Health worker knowledge on the measles case-based surveillance system: all the study participants 57 (100.0%) knew the correct case definition of a measles case. Fifty (87.7%) of the respondents knew that a blood sample was collected for investigation. Ten (17.5%) of the respondents knew the number of investigation forms completed per case. Sixteen (28.1%) had good knowledge of the measles case-based surveillance system (Table 2).
Measles case-based surveillance system attributes
Simplicity: nineteen (33.3%) of the study participants had ever completed a measles case notification form. Four of 19 reported taking less than 10 minutes to complete the forms. Ten of 19 reported taking between 10 and 20 minutes. Five of 19 respondents reported taking more than 20 minutes to complete the forms. Two health workers were each timed completing the five case investigation forms and the average time to complete was less than 12 minutes highlighting relative simplicity in filling the reporting forms.

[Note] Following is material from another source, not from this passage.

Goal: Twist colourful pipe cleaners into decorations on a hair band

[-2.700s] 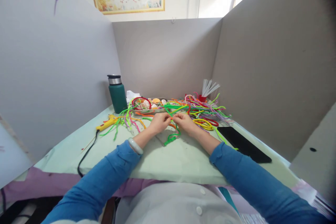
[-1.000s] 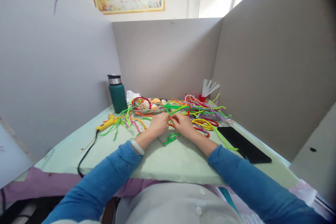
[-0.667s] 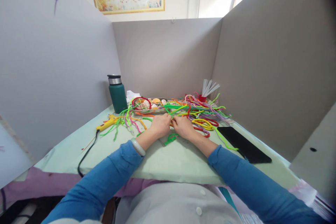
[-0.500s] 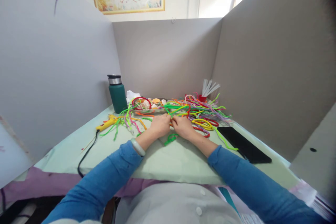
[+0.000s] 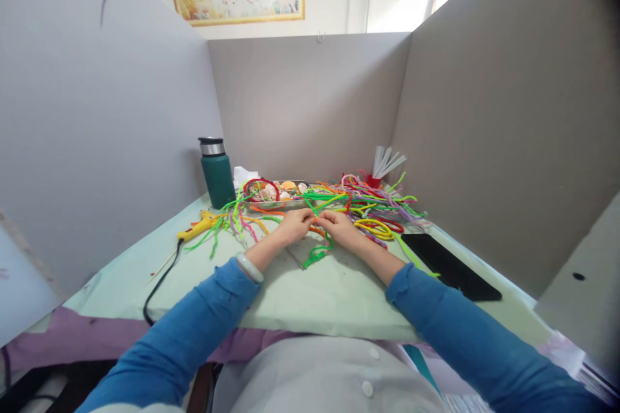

Acceptability: the majority of the respondents 53 (93.0%) reported they were responsible for filling the notification forms. Fifty-four (93.0%) of the respondents were willing to continue participating in the system. The only form that was identified was incompletely filled and results had not been received.
Sensitivity: Kwekwe city´s target for the measles case-based surveillance were two cases per 100 000 population. The system did not pick any case from 2017 to 2019. The system picked one case in 2020 and the sensitivity was 50%. There was no result for the case. Nine cases meeting the case definition of measles were missed as reviewed in the outpatients and integrated management of neonatal and childhood illness (IMNCI) registers.
Stability: ten (17.5%) of the participants had received training on specimen collection and completion of forms. Two (10.5%) of the 19 health facilities had case notification forms which were inadequate. Fifteen (78.9%) health facilities had collection tubes and six (31.6%) had EPI Guidelines available. All the health facilities had a functional cell phone and transport available. Five (26.3%) facilities had measles case definition displayed (Table 3).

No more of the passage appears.